BNP makes pounds 23bn bid for SocGen and Paribas

BANQUE NATIONALE de Paris, France's number three bank, is offering to buy rivals Societe Generale and Paribas in a takeover which would create the world's biggest bank, with more than pounds 600bn in assets.

The bid, valued at an estimated 34.2 billion euros (pounds 23bn) comes amid Societe Generale's bid to buy Paribas in a move to create Europe's second- biggest bank, which had left BNP looking vulnerable to a takeover.

The Conseil des Marches Financiers, France's stock exchange regulator, said BNP had offered to buy all outstanding shares of both banks.

BNP was offering 11 of its shares for every eight Paribas shares and 15 BNP shares for every seven Societe Generale shares, the CMF said.

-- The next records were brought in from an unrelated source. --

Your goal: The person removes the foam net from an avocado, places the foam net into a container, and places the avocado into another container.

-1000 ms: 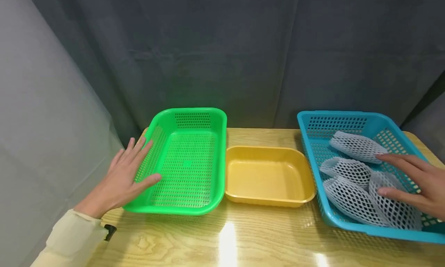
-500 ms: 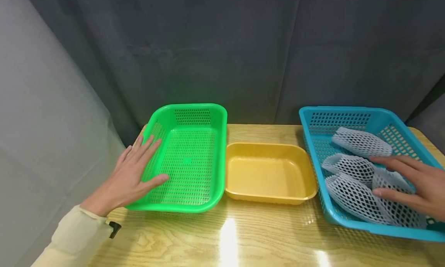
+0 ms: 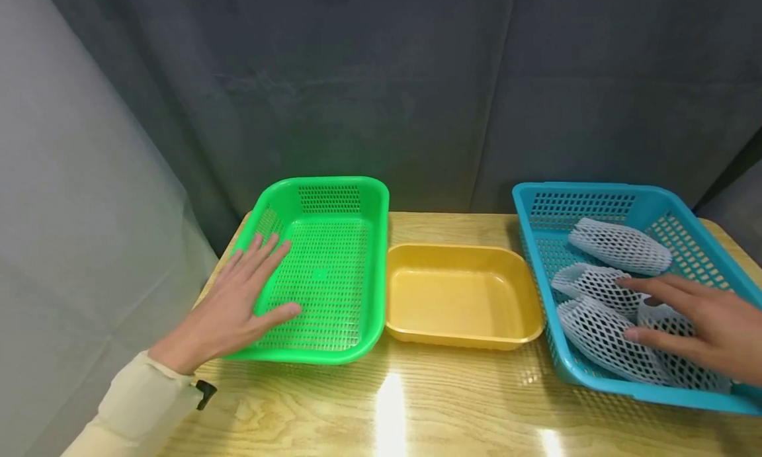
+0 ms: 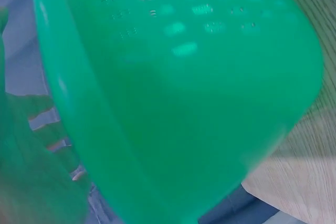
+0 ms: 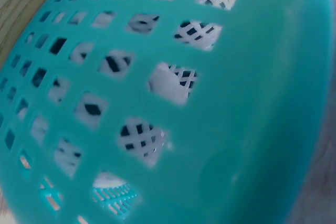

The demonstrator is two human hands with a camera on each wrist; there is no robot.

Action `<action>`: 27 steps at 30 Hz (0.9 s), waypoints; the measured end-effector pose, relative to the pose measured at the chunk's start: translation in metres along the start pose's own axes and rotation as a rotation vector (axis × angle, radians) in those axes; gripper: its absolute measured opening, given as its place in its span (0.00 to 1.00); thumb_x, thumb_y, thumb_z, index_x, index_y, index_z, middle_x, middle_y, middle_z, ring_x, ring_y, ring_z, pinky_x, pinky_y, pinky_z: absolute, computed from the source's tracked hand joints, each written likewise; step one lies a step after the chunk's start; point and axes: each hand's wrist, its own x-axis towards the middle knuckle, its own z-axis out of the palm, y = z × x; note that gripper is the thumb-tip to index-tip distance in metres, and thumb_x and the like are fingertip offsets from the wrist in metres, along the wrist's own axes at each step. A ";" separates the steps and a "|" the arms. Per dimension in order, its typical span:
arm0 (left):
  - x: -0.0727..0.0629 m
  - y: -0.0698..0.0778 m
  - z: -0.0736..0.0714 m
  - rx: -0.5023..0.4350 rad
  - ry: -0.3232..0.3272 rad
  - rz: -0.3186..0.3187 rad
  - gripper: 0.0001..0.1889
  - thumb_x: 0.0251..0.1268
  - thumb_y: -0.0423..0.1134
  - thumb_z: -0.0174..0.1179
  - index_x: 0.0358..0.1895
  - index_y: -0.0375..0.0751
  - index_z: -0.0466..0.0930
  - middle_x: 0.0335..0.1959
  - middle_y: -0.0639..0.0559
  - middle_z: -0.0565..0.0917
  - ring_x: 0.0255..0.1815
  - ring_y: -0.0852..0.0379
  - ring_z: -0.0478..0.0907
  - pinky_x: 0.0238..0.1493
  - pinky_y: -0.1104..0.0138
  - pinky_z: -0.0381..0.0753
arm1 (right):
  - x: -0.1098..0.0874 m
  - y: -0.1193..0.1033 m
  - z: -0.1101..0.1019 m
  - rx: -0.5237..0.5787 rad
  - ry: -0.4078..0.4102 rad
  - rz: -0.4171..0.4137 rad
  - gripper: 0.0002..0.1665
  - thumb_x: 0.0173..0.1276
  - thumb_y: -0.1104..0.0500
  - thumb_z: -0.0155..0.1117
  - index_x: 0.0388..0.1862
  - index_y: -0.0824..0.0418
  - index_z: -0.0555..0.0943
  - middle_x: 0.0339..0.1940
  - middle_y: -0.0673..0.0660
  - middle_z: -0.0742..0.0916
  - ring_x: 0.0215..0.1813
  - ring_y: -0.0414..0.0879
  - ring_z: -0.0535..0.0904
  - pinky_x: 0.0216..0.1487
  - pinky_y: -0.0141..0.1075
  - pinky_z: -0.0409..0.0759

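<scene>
In the head view my left hand [image 3: 238, 305] is over the near left side of a green plastic basket [image 3: 381, 278], fingers spread and holding nothing. Its fingers also show beside the basket wall [image 4: 157, 119] in the left wrist view. My right hand [image 3: 708, 325], cut off by the frame edge, is over a blue basket [image 3: 536, 272] with several white foam net sleeves in it. The thumb and fingers are extended above a front foam net [image 3: 607, 338] and a middle foam net [image 3: 601, 288]; whether they touch is unclear. A far foam net [image 3: 620, 245] lies apart.
Between the baskets stands a shallow yellow tray [image 3: 464, 298] on a wooden table [image 3: 309, 404]. A dark curtain [image 3: 369, 100] hangs behind, and a grey cloth [image 3: 89, 212] is at the left. The blue basket's perforated wall [image 5: 231, 119] fills the right wrist view.
My left hand has moved right, further over the green basket. My right hand has shifted left above the foam nets. The baskets sit slightly higher in the view.
</scene>
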 end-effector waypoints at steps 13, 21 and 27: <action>0.004 0.015 0.008 0.006 -0.021 0.045 0.49 0.70 0.64 0.60 0.85 0.59 0.42 0.88 0.50 0.47 0.89 0.41 0.43 0.83 0.38 0.44 | 0.007 -0.008 0.005 0.046 -0.057 -0.055 0.39 0.57 0.39 0.79 0.65 0.52 0.79 0.56 0.60 0.87 0.38 0.40 0.85 0.32 0.40 0.81; 0.008 0.024 0.012 0.008 -0.012 0.073 0.49 0.69 0.66 0.59 0.85 0.61 0.43 0.88 0.52 0.48 0.89 0.44 0.43 0.84 0.41 0.45 | 0.011 -0.016 0.005 0.051 -0.108 -0.069 0.37 0.59 0.36 0.76 0.63 0.50 0.81 0.54 0.51 0.87 0.39 0.30 0.78 0.34 0.35 0.79; 0.014 0.032 0.015 -0.026 -0.022 0.090 0.49 0.69 0.67 0.58 0.85 0.62 0.41 0.88 0.53 0.46 0.89 0.45 0.42 0.85 0.41 0.44 | 0.013 -0.018 0.008 0.088 -0.142 -0.070 0.39 0.60 0.35 0.75 0.65 0.54 0.81 0.60 0.60 0.86 0.54 0.56 0.87 0.45 0.54 0.85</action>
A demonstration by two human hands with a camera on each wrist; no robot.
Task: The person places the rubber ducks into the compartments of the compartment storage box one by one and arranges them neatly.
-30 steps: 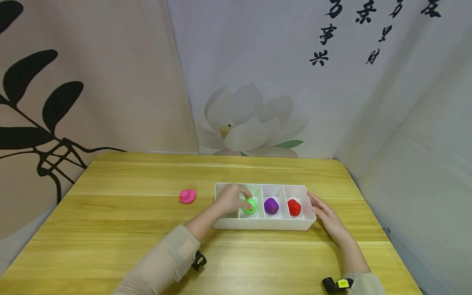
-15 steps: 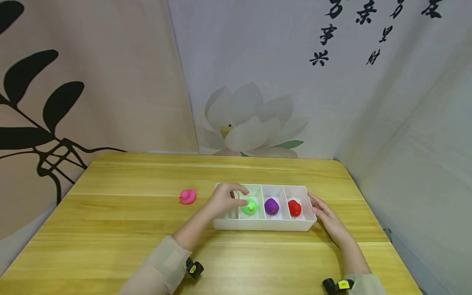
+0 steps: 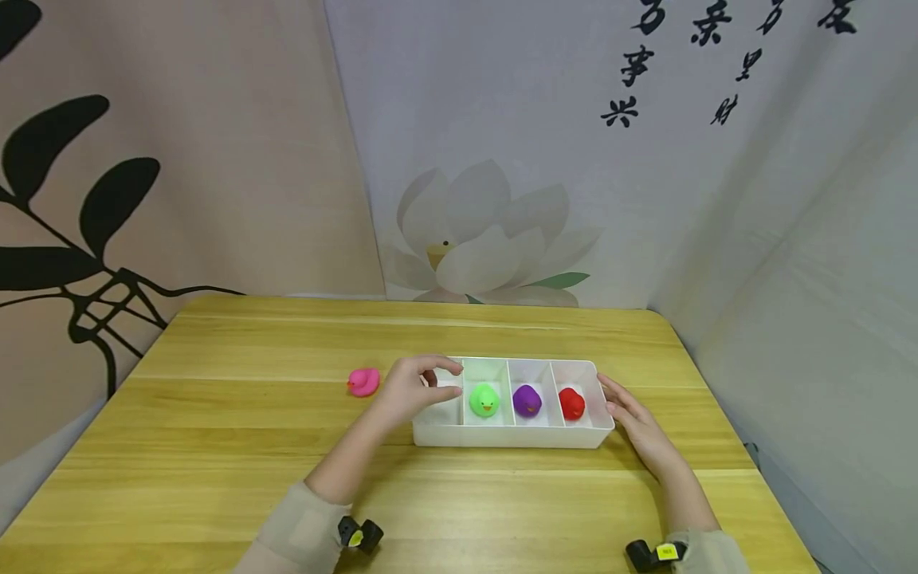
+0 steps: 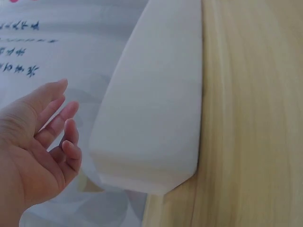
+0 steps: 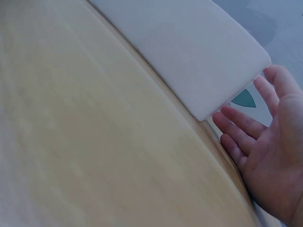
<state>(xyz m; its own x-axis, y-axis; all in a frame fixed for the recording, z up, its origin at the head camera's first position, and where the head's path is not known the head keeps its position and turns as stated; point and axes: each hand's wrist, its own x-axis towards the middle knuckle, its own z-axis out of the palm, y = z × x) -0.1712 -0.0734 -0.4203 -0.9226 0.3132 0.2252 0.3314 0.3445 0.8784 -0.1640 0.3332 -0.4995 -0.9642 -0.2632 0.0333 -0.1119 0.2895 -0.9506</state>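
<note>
A white box [image 3: 513, 437] with a row of compartments stands on the table. A green rubber duck [image 3: 484, 400], a purple rubber duck [image 3: 527, 401] and a red rubber duck [image 3: 571, 404] each sit in a separate compartment. Over the leftmost compartment is my left hand [image 3: 409, 391], holding nothing, thumb and index finger apart. In the left wrist view its other fingers are loosely bent beside the white box [image 4: 151, 90]. My right hand [image 3: 645, 434] rests its extended fingers at the box's right end. A pink rubber duck [image 3: 363, 382] lies on the table, left of the box.
The wooden table [image 3: 251, 430] has its far edge against a printed curtain [image 3: 502, 119]. A small black camera [image 3: 361, 534] sits on my left wrist, and another black camera [image 3: 654, 554] on my right wrist.
My left hand has let go of the green duck and drawn back to the left. The green duck stays in its compartment. The right hand has kept its place at the box's end.
</note>
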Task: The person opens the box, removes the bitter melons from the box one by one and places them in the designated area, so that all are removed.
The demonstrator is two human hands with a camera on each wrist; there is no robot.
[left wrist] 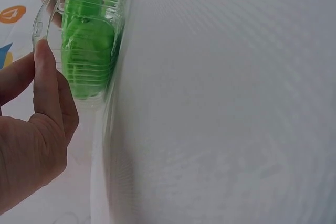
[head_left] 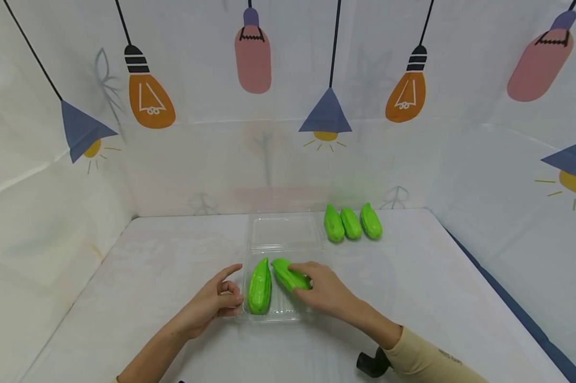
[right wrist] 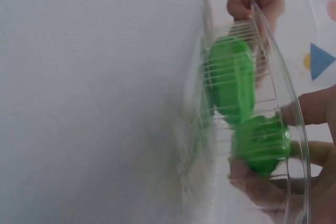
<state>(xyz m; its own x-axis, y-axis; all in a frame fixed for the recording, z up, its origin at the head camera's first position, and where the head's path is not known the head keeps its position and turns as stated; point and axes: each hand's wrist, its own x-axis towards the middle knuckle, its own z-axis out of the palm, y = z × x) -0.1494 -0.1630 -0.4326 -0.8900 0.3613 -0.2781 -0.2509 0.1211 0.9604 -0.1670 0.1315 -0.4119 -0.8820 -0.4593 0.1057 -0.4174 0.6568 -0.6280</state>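
Note:
A clear plastic clamshell box [head_left: 282,317] lies with its lid [head_left: 285,232] folded back behind it. In its left half rests a glossy green gourd-shaped vegetable [head_left: 259,287], lengthwise. My right hand [head_left: 325,290] grips a second green vegetable [head_left: 288,274], which lies slanted inside the box, thumb on its near side and fingers over the far side. In the right wrist view this vegetable [right wrist: 262,142] shows through the ribbed wall, between the fingertips. At the box's left edge, my left hand [head_left: 216,303] pinches the rim [left wrist: 39,27] with thumb and fingers.
Three more green vegetables [head_left: 351,223] lie side by side at the back of the white table [head_left: 173,255], right of the lid. A black curved object [head_left: 374,364] is by the right sleeve. White sheets [head_left: 288,175] printed with lamps stand behind and on both sides.

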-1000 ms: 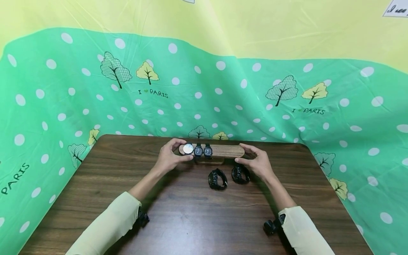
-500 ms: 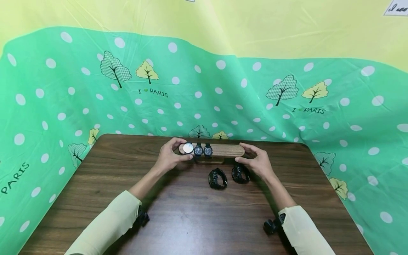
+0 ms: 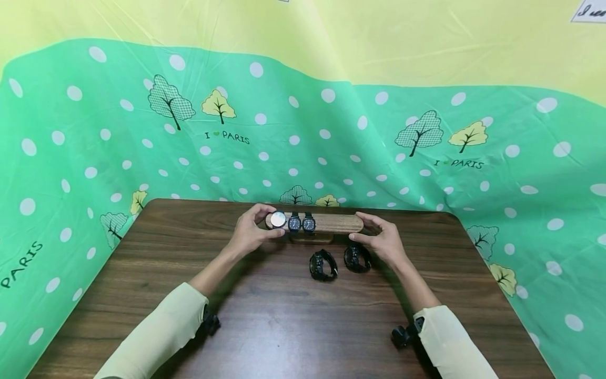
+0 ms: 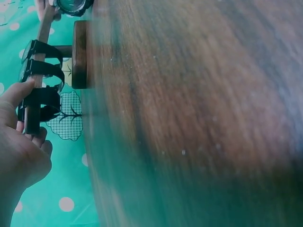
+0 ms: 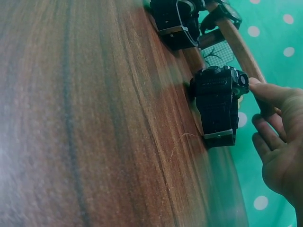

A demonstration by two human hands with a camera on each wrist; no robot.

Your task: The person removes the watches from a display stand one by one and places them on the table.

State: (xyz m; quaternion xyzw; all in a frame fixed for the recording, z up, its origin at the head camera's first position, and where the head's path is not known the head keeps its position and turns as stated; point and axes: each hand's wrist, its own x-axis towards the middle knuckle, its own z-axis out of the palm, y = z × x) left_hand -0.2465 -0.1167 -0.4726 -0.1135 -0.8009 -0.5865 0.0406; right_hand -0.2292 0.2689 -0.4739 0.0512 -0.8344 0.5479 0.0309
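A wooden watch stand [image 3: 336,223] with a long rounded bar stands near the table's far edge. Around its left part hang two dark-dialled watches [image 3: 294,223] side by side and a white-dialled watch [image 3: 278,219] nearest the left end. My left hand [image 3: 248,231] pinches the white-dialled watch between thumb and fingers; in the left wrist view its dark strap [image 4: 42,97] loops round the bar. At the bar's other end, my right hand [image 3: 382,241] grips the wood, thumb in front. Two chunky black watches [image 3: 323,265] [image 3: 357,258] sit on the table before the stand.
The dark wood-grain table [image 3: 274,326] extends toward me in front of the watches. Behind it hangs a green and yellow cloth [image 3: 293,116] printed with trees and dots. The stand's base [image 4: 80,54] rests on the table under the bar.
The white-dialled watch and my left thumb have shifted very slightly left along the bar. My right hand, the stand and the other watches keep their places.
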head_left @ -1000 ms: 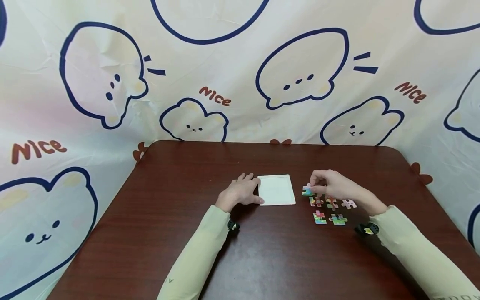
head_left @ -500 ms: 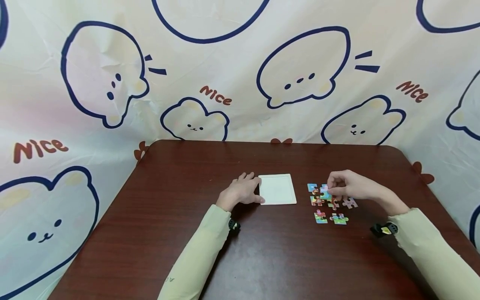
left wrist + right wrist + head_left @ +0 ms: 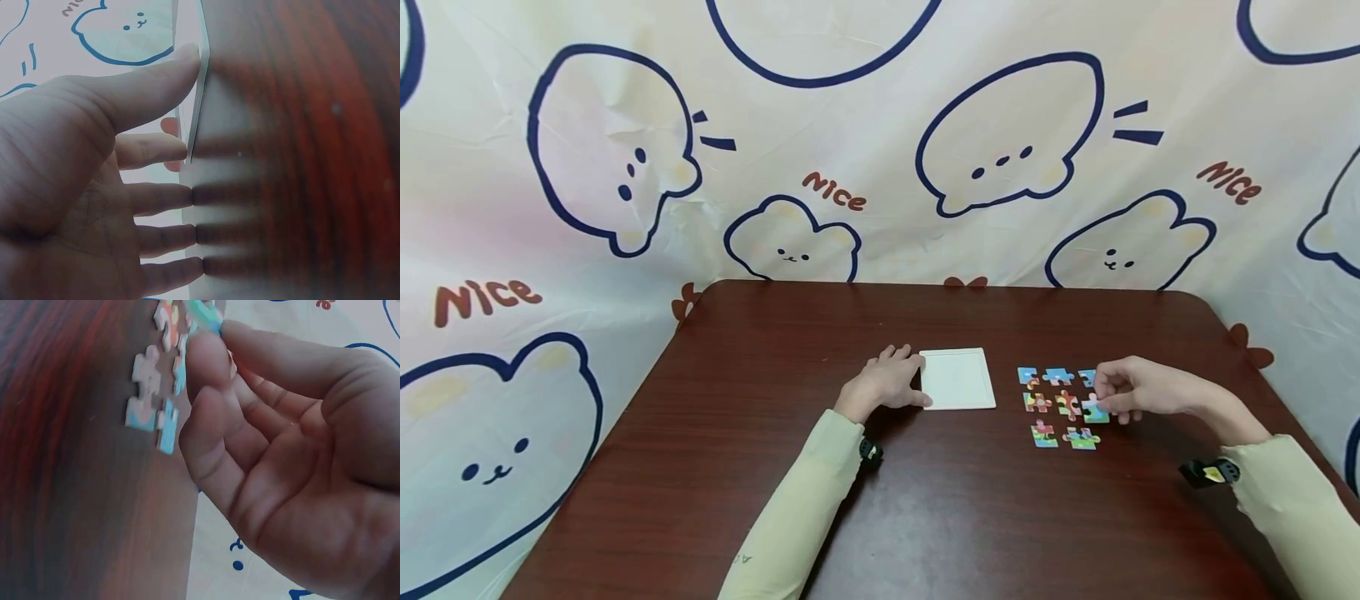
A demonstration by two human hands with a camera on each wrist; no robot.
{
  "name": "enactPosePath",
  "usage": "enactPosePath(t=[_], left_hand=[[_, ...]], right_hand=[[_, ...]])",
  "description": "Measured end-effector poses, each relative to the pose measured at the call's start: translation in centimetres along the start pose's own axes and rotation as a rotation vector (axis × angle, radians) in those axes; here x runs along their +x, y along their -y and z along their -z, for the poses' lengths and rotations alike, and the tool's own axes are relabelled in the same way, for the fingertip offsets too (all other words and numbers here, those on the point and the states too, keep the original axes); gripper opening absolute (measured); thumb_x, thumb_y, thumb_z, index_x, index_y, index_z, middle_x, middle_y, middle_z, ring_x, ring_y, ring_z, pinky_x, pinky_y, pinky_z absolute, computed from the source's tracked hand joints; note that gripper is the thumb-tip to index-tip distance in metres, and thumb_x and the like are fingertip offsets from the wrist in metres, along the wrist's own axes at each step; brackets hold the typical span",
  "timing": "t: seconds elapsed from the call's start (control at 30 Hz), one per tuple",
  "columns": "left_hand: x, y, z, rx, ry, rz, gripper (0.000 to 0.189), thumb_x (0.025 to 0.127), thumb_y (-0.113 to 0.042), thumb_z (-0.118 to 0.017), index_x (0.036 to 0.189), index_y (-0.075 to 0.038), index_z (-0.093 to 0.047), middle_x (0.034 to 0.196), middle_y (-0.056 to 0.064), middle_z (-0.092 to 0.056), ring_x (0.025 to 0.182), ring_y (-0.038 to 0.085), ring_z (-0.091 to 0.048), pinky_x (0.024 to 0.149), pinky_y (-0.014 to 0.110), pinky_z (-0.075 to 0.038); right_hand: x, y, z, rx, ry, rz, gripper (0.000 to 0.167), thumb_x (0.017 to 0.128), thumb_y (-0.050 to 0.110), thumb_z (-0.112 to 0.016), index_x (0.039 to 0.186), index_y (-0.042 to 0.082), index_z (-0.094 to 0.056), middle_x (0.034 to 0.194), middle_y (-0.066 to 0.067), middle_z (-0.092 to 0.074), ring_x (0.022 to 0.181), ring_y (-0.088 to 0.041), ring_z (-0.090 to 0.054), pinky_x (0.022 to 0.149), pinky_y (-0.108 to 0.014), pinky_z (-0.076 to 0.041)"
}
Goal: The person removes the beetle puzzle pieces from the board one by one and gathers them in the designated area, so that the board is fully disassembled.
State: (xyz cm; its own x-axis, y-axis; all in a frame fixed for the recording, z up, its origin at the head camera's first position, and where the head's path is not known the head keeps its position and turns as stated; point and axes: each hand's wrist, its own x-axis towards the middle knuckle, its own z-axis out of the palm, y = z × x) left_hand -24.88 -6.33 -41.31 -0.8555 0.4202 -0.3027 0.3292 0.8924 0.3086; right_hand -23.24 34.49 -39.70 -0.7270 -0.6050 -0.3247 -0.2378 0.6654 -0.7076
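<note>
A blue-green jigsaw piece (image 3: 1095,411) is pinched between the thumb and fingers of my right hand (image 3: 1146,386), at the right end of the middle row of pieces. In the right wrist view, that same held piece (image 3: 204,311) shows at the top, partly hidden by the fingertips. My left hand (image 3: 882,382) lies at the left edge of a flat white tray (image 3: 958,379), fingers straight. The left wrist view shows its thumb (image 3: 159,87) touching the tray's edge, with the other fingertips down by the table.
Several jigsaw pieces lie in rows right of the tray: a red one (image 3: 1067,405) in the middle, a blue one (image 3: 1059,377) above, a green one (image 3: 1082,438) below. They rest on a dark brown table (image 3: 970,517), with a printed curtain (image 3: 880,125) behind it.
My right hand has carried the blue-green piece rightward, past the top row to the right end of the middle row. The pink piece there no longer shows in the head view. My left hand stays still.
</note>
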Motion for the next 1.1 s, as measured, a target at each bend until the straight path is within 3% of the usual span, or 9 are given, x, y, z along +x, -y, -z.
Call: enactPosePath(t=[0.27,0.43,0.57,0.9,1.0,1.1], left_hand=[[0.0,0.2,-0.1,0.014,0.001,0.005,0.066,0.092,-0.048,-0.065,0.146,-0.018,-0.043,0.164,0.013,-0.019,0.152,0.037,-0.014,0.120,0.054,-0.022],[0.0,0.2,-0.1,0.011,0.005,0.004,0.066,0.092,-0.048,-0.065,0.146,-0.018,-0.043,0.164,0.013,-0.019,0.152,0.037,-0.014,0.120,0.055,-0.022],[0.0,0.1,-0.1,0.007,0.004,0.001,0.065,0.092,-0.047,-0.065,0.146,-0.018,-0.043,0.164,0.013,-0.019,0.152,0.037,-0.014,0.120,0.054,-0.022],[0.1,-0.1,0.1,0.005,0.003,0.006,0.065,0.091,-0.047,-0.066,0.145,-0.017,-0.045,0.164,0.013,-0.020,0.152,0.037,-0.015,0.120,0.054,-0.022],[0.2,-0.1,0.1,0.015,0.004,0.000,0.066,0.091,-0.047,-0.066,0.145,-0.017,-0.044,0.164,0.013,-0.021,0.152,0.037,-0.016,0.120,0.054,-0.022],[0.1,-0.1,0.2,0.020,0.014,-0.010,0.066,0.091,-0.048,-0.067,0.145,-0.017,-0.045,0.163,0.014,-0.022,0.151,0.038,-0.017,0.119,0.054,-0.023]], right_hand=[[-1.5,-0.9,-0.2,0.047,0.101,-0.002,0.014,0.095,0.016,-0.064,0.092,0.003,-0.058,0.075,-0.012,-0.062,0.059,-0.022,-0.062,0.052,-0.033,-0.054],[-1.6,-1.3,-0.7,0.031,0.133,0.006,0.010,0.095,0.012,-0.062,0.090,0.005,-0.057,0.069,-0.001,-0.055,0.055,-0.012,-0.055,0.049,-0.031,-0.051],[-1.5,-1.2,-1.1,-0.017,0.103,-0.048,0.016,0.094,0.018,-0.066,0.089,0.006,-0.056,0.067,0.005,-0.051,0.054,-0.008,-0.052,0.047,-0.029,-0.049],[-1.1,-0.3,-1.4,-0.093,0.041,-0.238,0.028,0.086,0.024,-0.075,0.083,0.010,-0.051,0.068,0.000,-0.050,0.047,-0.012,-0.047,0.044,-0.021,-0.041],[-1.1,0.2,-1.3,-0.109,0.038,-0.230,0.027,0.086,0.025,-0.075,0.084,0.010,-0.053,0.068,-0.001,-0.052,0.046,-0.013,-0.048,0.043,-0.023,-0.042],[-0.9,0.8,-1.2,-0.159,0.001,-0.170,0.025,0.089,0.029,-0.072,0.085,0.012,-0.055,0.068,0.000,-0.053,0.048,-0.012,-0.050,0.043,-0.026,-0.045]])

According to the CMF statement, BNP's offer was conditional on its ability to acquire at least a majority of each bank's outstanding shares. The offer would need approval by BNP's shareholders of the issue of the necessary shares to carry out the takeovers.

The regulator said the BNP board had pledged at a meeting yesterday to submit the necessary resolutions to its shareholders.

The CMF has asked the Paris bourse to suspend trade in the shares of all three banks.

Societe Generale and Paribas surprised financial markets in early February by announcing a 15bn euro merger that would create France's largest bank and fuel the global trend towards fewer but larger financial institutions.

BNP has been under pressure since then to strike an alliance of its own, but has insisted it would not be rushed into a deal for the sake of a deal.

The chairman, Michael Pebereau, told a news conference this month that BNP, which unveiled a better than expected 23 per cent increase in profits last year, would consider "opportunistic" external growth if it created shareholder value and did not endanger performance goals.

The bid for Societe Generale is at a 14 per cent premium to its closing share price of 145.5 euros, while the premium to Paribas' share price of 85.95 euros is 24 per cent.